從何晴晴嘴裡聽到蘇式的名字,江雅楠頓時就想到重生前何晴晴訴說她和蘇式之間的情景。
“怎麼聽起來,你好像和蘇導很熟似的。”
說到這個何晴晴意味深長地笑了一下。
“小楠楠啊,你可真不乖啊,一邊說着對蘇式一見鍾情,一邊還和陸熠然攪和在一起,這可不像你啊。”
江雅楠詫異:“我和陸熠然的事情你也知道了?”
“哼哼,蘇式都跟我說了,你在娛樂圈裡混有個人罩着是挺好的,這個人是陸大美男就更好了,反正你第一次也是給的他。”
何晴晴對於這方面一向口無遮攔,談論起來就跟個老司機似的,但實戰嘛,據江雅楠所知,何晴晴還是個雛。
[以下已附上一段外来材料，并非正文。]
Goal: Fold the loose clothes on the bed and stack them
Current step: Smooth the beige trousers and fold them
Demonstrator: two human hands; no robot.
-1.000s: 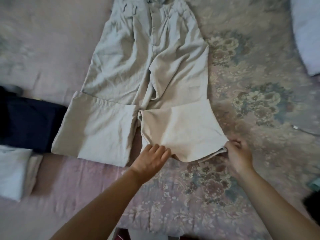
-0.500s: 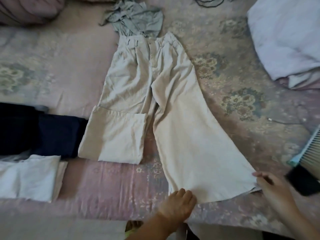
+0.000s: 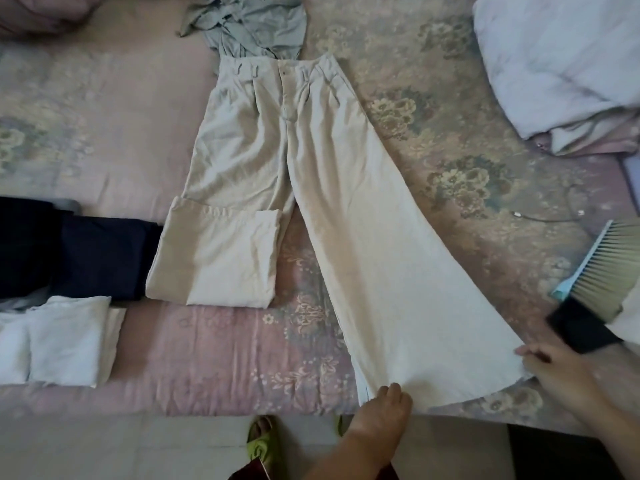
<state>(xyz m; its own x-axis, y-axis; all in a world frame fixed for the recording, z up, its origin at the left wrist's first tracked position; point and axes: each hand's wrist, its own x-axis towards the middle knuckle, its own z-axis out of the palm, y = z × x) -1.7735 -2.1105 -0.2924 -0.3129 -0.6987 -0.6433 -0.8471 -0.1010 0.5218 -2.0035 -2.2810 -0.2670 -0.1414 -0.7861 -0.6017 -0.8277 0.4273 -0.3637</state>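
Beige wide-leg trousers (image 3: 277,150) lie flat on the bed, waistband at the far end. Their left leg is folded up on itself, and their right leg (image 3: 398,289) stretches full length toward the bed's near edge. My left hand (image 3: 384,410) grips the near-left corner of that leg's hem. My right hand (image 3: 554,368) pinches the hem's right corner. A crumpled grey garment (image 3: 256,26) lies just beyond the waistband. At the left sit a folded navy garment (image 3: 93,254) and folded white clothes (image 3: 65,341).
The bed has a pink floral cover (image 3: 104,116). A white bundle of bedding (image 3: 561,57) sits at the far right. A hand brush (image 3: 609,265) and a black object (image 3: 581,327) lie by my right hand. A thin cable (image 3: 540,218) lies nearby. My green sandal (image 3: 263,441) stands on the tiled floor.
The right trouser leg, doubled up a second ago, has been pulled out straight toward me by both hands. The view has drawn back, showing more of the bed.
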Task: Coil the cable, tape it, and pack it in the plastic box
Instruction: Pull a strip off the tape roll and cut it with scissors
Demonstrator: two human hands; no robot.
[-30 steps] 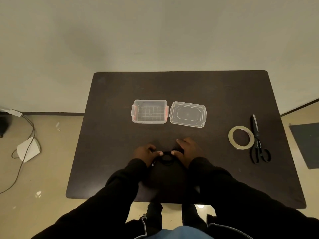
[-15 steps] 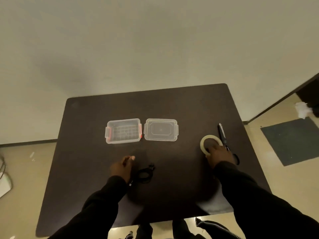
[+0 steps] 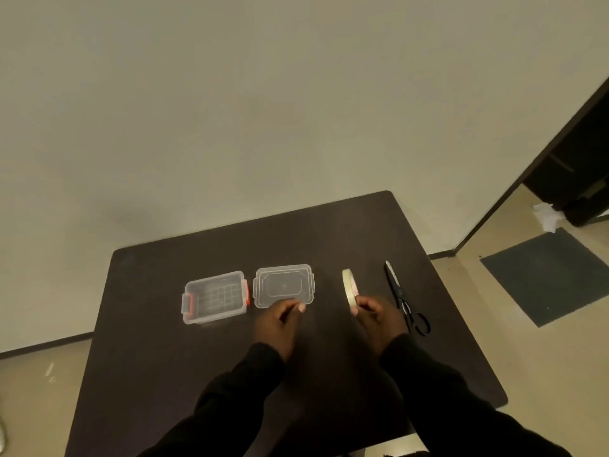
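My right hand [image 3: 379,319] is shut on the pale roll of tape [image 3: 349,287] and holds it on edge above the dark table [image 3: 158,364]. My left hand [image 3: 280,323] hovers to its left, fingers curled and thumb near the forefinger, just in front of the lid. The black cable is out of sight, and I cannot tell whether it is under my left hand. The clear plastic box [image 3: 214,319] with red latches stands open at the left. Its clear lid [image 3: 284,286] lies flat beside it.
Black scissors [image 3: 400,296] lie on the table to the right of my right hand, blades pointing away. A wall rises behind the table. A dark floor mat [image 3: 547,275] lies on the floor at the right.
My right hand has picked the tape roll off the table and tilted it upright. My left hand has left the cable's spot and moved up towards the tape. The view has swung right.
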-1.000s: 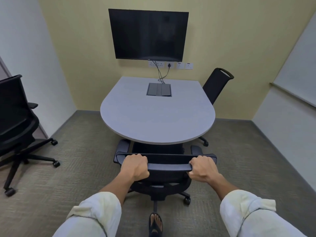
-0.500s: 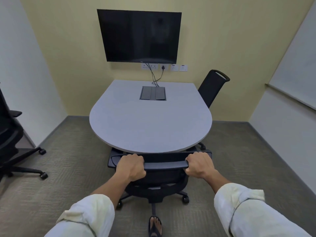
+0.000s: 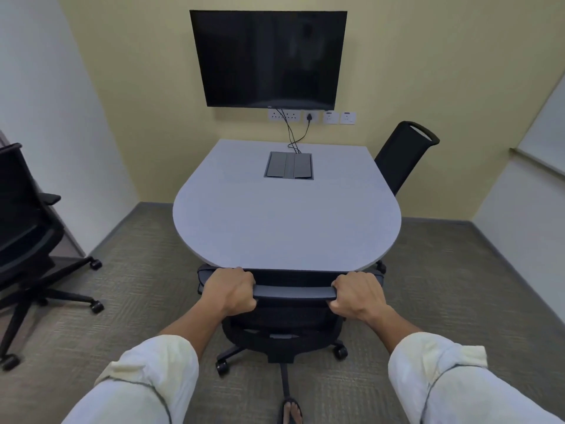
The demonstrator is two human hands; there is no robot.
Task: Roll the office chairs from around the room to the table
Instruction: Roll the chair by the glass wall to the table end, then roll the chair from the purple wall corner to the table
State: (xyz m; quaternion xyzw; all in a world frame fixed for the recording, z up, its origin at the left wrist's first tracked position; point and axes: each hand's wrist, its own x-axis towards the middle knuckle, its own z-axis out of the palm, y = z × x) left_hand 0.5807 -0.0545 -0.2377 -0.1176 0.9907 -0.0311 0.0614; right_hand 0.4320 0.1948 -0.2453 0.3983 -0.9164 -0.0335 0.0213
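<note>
Small carpeted room, yellow far wall with one dark screen at 12 o'clock. Below it, one grey table, rounded at the near end, with a recessed cable box taking two cords from the wall sockets. Three black office chairs: near chair at 6 o'clock, tucked against the table's near edge; second chair at 2 o'clock beside the table; third chair at 9 o'clock, well apart. Left hand and right hand, fingers curled tight round the near chair's top rail. One sandalled foot at 6 o'clock.
</note>
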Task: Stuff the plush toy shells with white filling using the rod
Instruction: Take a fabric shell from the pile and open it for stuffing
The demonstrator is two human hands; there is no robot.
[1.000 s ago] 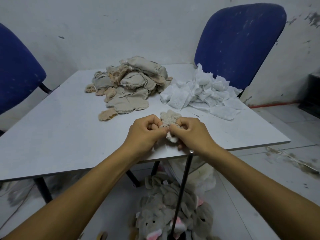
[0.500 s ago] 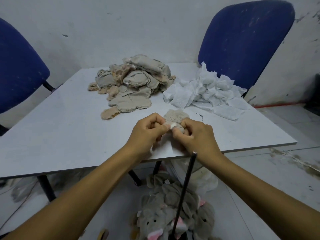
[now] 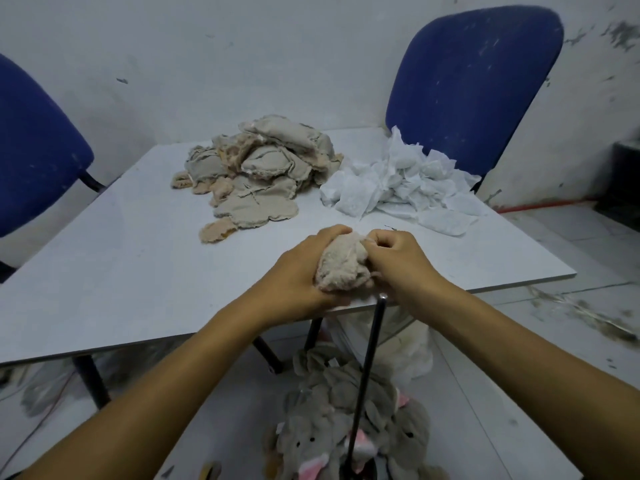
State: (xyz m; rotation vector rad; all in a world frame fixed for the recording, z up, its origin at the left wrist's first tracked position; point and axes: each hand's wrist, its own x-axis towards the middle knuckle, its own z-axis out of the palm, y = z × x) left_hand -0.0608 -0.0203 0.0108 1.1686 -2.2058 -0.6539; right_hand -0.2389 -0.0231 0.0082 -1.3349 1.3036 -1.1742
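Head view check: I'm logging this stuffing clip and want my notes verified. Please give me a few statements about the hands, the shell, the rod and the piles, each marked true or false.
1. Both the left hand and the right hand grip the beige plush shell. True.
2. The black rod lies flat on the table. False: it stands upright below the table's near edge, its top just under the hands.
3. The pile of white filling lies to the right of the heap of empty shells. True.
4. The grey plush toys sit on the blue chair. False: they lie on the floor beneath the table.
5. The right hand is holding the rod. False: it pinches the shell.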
說起這個何晴晴倒是來勁了:“小楠楠,蘇式和陸熠然可是好兄弟,你這一腳是踏不了兩船的,老實跟我說,你是不是根據就沒對蘇式一見鍾情啊?”
何晴晴和江雅楠能成爲這麼要好的朋友也並不是沒有道理的,兩人都是比較瞭解對方,江雅楠這表現根本就不像喜歡蘇式。
江雅楠知道她喜歡蘇式這個藉口是不能用了。
“起先是有那麼點意思,現在沒有了。”
何晴晴喜上眉梢:“我就說嘛,以我對你的瞭解,你心裡如果有喜歡的男人,肯定做不出和喜歡的男人的兄弟上牀這種事,哈哈,不喜歡就好,老實跟你說吧,我其實也對蘇式有那麼好感,而且啊,我發現,他對我也是有興趣的。”